## DESCRIPTION OF THE TASK
Start the output with the opening line of the listing below and continue, reproducing each line exactly, up to and including the line that contains "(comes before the".

## MATERIAL PROVIDED
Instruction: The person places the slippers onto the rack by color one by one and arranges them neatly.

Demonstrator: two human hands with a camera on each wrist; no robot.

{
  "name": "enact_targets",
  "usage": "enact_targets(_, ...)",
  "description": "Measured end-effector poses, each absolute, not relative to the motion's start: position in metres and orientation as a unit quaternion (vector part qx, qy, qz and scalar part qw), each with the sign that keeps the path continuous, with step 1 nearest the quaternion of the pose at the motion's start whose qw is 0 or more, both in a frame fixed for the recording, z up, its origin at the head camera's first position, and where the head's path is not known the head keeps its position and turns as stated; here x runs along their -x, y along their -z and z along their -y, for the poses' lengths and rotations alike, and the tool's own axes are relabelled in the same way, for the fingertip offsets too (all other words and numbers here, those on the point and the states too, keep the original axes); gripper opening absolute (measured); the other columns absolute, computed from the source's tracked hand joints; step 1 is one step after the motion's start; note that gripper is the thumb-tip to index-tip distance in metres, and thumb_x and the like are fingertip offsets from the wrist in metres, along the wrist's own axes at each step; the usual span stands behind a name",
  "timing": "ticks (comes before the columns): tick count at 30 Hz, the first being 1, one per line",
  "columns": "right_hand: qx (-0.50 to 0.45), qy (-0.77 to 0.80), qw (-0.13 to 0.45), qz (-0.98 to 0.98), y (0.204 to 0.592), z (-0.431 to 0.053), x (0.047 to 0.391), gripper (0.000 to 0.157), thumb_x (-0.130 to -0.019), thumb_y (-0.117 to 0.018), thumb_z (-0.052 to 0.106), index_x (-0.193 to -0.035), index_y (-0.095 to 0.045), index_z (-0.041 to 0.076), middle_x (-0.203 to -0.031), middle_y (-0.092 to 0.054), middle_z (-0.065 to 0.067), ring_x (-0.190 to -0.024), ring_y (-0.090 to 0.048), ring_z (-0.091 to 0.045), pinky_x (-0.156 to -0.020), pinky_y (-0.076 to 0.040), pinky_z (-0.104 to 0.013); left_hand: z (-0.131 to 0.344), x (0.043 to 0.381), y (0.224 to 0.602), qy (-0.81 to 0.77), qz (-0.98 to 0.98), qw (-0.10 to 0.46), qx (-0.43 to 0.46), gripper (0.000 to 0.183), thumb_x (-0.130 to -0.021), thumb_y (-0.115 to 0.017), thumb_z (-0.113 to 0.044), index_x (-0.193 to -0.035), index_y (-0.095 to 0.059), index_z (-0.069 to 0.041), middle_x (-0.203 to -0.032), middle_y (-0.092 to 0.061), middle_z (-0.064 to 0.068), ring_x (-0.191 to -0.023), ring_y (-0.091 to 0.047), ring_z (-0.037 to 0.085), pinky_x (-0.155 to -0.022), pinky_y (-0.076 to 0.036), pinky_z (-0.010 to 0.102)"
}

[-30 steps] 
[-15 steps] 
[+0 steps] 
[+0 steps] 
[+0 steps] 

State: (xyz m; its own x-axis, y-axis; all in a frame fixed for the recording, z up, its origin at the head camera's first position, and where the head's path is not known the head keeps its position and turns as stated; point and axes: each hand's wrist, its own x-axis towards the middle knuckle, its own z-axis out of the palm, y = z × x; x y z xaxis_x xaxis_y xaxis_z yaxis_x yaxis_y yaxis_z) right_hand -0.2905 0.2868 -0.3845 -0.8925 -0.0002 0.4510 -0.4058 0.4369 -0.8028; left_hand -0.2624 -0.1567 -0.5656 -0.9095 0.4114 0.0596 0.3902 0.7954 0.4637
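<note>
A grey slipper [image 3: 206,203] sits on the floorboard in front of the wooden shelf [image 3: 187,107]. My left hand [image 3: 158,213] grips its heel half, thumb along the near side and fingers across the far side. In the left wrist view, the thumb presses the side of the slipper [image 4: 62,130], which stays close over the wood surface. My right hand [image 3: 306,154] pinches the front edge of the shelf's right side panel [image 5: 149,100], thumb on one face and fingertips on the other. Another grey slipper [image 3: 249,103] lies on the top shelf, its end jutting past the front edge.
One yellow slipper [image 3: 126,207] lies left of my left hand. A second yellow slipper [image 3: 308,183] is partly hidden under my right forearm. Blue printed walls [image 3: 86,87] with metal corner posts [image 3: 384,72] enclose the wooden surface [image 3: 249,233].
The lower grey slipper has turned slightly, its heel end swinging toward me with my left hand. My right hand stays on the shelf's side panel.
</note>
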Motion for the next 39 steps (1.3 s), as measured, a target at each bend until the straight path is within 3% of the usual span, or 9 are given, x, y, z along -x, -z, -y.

## RESULT FOR THIS TASK
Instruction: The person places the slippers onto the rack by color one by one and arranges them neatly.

Demonstrator: two human hands with a camera on each wrist; no robot.

{
  "name": "enact_targets",
  "usage": "enact_targets(_, ...)",
  "description": "Measured end-effector poses, each absolute, not relative to the motion's start: position in metres and orientation as a unit quaternion (vector part qx, qy, qz and scalar part qw), each with the sign that keeps the path continuous, with step 1 nearest the quaternion of the pose at the motion's start whose qw is 0 or more, both in a frame fixed for the recording, z up, its origin at the head camera's first position, and where the head's path is not known the head keeps its position and turns as stated; here x runs along their -x, y along their -z and z along their -y, for the poses' lengths and rotations alike, and the tool's own axes are relabelled in the same way, for the fingertip offsets too (all other words and numbers here, those on the point and the states too, keep the original axes); gripper opening absolute (measured); the other columns absolute, computed from the source's tracked hand joints; step 1 is one step after the motion's start; note that gripper is the thumb-tip to index-tip distance in metres, and thumb_x and the like are fingertip offsets from the wrist in metres, along the wrist's own axes at each step; the usual span stands behind a name",
  "timing": "ticks (comes before the columns): tick count at 30 Hz, the first being 1, one per line",

The requested output has now been given in full.